● WHAT THE TASK REQUIRES
Search the records for the word "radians" and pick out every line that has it.

● EXERCISE INPUTS
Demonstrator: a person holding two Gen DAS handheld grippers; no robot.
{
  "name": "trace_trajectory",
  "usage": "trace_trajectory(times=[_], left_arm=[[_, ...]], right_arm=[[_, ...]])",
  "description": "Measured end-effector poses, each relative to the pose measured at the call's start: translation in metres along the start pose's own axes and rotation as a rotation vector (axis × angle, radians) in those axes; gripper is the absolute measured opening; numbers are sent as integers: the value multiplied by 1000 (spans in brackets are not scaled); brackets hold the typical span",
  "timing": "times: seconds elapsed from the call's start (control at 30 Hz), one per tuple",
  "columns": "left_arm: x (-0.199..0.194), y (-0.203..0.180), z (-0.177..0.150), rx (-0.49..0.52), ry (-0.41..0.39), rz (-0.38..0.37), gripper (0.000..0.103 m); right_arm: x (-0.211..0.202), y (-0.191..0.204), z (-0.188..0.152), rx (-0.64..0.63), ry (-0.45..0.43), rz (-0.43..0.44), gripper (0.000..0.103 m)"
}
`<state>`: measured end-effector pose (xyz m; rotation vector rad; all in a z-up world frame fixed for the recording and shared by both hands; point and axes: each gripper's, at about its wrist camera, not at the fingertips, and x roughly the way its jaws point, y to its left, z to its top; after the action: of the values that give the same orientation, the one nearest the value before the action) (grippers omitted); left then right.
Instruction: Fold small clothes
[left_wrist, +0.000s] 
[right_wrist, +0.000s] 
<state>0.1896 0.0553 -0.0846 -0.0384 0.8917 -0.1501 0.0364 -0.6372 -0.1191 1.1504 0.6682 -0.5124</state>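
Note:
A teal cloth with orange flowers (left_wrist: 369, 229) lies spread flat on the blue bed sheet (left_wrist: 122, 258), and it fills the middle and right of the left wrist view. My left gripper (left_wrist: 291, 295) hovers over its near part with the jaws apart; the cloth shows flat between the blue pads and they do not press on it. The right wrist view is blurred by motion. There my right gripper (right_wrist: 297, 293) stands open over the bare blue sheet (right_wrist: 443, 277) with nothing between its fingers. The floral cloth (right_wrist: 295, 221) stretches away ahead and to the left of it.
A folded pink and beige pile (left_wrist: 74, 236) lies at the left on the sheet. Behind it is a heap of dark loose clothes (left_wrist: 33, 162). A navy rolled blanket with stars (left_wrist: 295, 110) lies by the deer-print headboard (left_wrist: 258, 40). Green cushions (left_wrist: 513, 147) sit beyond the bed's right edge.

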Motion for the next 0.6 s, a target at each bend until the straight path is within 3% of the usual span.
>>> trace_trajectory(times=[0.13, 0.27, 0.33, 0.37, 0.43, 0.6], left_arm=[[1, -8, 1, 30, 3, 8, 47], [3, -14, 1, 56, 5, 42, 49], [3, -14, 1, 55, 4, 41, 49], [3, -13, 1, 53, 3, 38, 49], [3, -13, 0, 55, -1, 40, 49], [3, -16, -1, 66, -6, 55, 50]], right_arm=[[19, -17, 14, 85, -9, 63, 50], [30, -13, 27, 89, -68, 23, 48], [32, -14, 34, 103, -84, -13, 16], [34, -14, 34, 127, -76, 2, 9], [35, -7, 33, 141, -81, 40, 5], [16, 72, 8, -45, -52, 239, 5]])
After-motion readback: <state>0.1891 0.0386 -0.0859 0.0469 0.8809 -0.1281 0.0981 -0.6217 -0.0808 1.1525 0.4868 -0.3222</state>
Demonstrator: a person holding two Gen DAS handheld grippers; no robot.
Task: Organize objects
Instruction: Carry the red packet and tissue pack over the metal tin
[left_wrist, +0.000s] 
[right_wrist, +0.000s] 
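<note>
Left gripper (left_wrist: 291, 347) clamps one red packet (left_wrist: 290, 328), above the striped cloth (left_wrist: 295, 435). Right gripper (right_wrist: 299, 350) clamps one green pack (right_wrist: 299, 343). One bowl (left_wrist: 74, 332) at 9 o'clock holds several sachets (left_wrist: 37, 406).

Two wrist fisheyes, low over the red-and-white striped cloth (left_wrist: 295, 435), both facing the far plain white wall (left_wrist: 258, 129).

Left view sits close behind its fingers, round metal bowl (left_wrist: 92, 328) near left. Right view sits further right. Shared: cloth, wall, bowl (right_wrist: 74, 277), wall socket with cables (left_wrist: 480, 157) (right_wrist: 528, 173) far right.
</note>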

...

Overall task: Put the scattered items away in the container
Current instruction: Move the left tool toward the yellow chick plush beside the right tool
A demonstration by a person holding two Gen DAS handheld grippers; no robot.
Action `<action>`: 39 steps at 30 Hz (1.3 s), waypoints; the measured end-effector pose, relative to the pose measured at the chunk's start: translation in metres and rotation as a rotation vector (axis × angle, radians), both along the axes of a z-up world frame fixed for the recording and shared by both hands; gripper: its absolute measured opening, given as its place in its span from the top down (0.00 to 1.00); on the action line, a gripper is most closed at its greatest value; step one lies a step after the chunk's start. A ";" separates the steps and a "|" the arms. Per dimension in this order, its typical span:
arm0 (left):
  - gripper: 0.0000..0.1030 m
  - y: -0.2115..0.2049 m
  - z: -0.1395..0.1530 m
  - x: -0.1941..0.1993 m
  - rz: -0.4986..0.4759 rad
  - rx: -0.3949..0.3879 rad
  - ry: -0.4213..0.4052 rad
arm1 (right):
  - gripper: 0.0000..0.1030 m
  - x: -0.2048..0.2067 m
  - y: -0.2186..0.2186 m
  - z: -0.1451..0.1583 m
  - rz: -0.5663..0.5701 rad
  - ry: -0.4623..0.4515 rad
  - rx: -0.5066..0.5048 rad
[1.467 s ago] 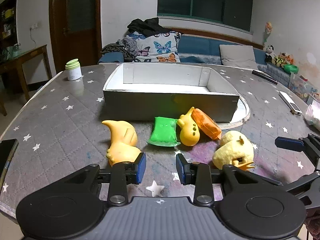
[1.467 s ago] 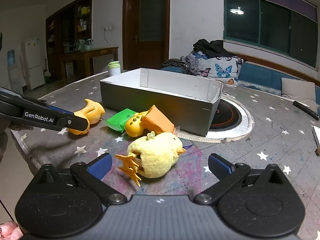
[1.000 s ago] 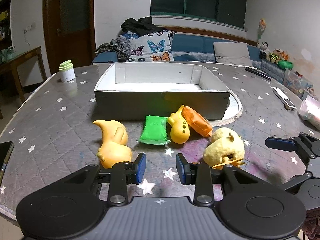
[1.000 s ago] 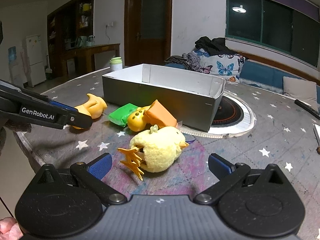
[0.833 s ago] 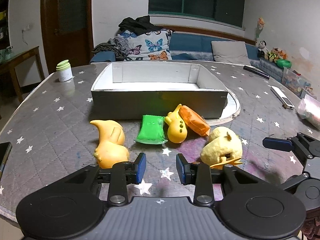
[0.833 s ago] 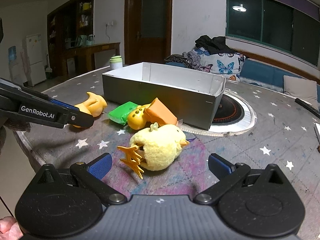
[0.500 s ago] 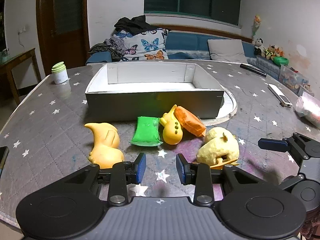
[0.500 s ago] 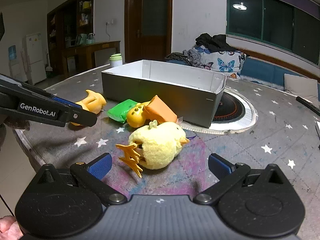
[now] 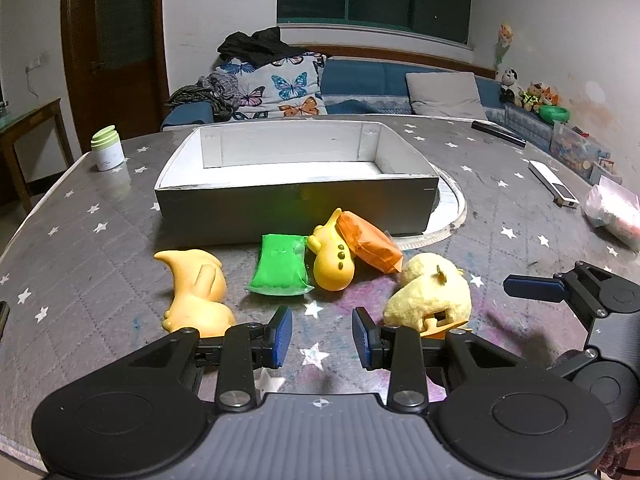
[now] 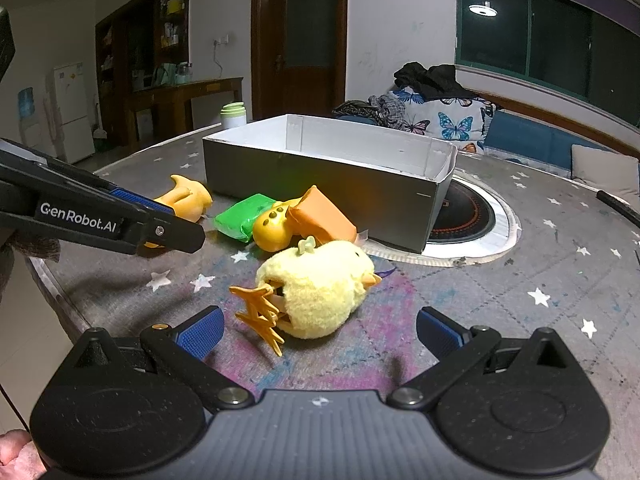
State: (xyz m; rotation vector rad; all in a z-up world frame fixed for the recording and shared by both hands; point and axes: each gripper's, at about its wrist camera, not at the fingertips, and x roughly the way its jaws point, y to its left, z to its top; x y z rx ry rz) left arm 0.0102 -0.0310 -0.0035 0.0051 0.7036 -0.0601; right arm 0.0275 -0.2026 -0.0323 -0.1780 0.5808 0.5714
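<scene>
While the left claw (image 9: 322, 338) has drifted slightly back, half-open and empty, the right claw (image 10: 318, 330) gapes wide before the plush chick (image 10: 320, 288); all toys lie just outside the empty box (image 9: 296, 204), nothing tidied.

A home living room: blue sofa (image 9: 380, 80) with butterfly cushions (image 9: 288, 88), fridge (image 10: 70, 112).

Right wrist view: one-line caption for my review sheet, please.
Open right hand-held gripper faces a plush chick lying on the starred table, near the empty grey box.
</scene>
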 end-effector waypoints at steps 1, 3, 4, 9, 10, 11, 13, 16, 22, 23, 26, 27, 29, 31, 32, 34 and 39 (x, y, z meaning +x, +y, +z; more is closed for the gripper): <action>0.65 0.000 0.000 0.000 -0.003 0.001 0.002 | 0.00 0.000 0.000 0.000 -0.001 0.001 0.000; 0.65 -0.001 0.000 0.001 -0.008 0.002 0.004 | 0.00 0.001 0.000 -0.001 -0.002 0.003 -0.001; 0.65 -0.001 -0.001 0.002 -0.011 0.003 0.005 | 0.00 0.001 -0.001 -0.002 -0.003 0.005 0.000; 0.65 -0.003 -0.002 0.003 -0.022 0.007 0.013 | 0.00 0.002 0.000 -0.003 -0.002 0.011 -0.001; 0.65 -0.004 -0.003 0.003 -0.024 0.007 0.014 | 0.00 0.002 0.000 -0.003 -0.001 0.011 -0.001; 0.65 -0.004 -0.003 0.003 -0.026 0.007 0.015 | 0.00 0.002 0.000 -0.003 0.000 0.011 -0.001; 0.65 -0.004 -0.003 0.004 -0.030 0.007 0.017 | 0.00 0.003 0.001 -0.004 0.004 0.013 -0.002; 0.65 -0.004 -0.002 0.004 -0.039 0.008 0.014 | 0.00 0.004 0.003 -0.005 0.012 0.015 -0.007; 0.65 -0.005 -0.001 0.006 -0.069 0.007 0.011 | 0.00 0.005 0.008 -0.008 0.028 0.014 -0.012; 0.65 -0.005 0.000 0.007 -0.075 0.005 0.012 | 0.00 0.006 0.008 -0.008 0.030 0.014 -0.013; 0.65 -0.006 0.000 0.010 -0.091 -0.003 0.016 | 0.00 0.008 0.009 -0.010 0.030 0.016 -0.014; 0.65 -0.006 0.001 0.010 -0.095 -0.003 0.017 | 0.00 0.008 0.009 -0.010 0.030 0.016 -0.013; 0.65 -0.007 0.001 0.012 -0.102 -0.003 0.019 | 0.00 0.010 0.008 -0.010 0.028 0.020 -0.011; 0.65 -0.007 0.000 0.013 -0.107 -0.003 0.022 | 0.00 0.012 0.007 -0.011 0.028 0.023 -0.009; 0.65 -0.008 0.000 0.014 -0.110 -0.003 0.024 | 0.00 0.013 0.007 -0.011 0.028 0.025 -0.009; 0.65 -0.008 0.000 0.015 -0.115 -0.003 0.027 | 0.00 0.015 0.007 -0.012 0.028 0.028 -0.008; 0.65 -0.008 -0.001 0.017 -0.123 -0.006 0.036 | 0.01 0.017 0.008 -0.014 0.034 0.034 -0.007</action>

● FINISHED TASK
  "description": "Measured end-effector poses, each relative to the pose measured at the call's start: translation in metres along the start pose's own axes and rotation as a rotation vector (axis × angle, radians) in those axes; gripper is the absolute measured opening; numbers are sent as integers: the value multiplied by 1000 (spans in brackets are not scaled); brackets hold the typical span",
Action `<action>`: 39 steps at 30 Hz (1.3 s), waypoints; the measured end-effector pose, relative to the pose measured at the chunk's start: translation in metres and rotation as a rotation vector (axis × angle, radians), both along the axes of a z-up world frame fixed for the recording and shared by both hands; gripper: its absolute measured opening, given as its place in its span from the top down (0.00 to 1.00); on the action line, a gripper is most closed at its greatest value; step one lies a step after the chunk's start. A ";" separates the steps and a "|" the arms. Per dimension in this order, its typical span:

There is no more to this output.